Seth Grosshandler’s practice focuses on financial institutions, derivative products, securities transactions, secured transactions, and structured finance.

As an instrumental player in the development of the “safe harbor” provisions of the Bankruptcy Code, the Federal Deposit Insurance Act and Orderly Liquidation Authority, Seth is regarded as a preeminent practitioner on risks to counterparties of regulated financial institutions in the event of the insolvency of the financial institution, as well as the rights of secured and unsecured creditors in insolvency proceedings to close-out, net and exercise remedies in derivative and securities transactions. During and after the financial crisis, he advised major Wall Street firms on their exposure to failing and failed counterparties, including Bear Stearns and Lehman Brothers, and various government agencies on market stabilization efforts.
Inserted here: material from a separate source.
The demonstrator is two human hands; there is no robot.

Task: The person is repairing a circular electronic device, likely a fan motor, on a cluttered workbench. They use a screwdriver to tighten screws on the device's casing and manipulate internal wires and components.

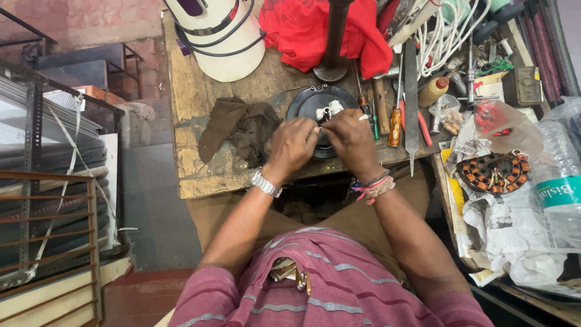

Since then, Seth has participated in transatlantic regulatory reform initiatives, with a particular emphasis on legal mechanisms for resolving financial institutions. He is the co-chair (with Judge James Peck, who presided over the Lehman bankruptcy) of the American Bankruptcy Institute Advisory Committee on Financial Contracts, Derivatives, and Safe Harbors, which issues recommendations regarding amendments to the Bankruptcy Code (and possibly other insolvency laws) and safe harbors for qualified financial contracts. He has been actively engaged with both market participants and regulators on the development of rules to implement Orderly Liquidation Authority, innovative approaches to financial company insolvency such as “bail-ins,” and harmonizing U.S. and EU requirements for resolution plans (so-called “living wills”). Seth is advising several U.S. and non-U.S. institutions on the preparation of their resolution plans.

He has also been very involved in the move to cleared OTC derivatives – representing the Futures Industry Association in the creation of standard documentation for the relationship between futures commission merchants and their cleared OTC customers and the insolvency treatment of the FCMs’ rights, and the implementation of the CFTC’s “legally segregated operationally commingled” (LSOC) treatment of cleared OTC customer collateral. That work is an outgrowth of Seth’s representation of an ad hoc group of buy-side and sell-side market participants (with the participation and support of ISDA, SIFMA AMG, and MFA), formed to analyze cross-jurisdictional insolvency issues with respect to customer access to central CDS clearing platforms.

Seth joined the firm in 1983, became a partner in 1992, and became senior counsel in 2018.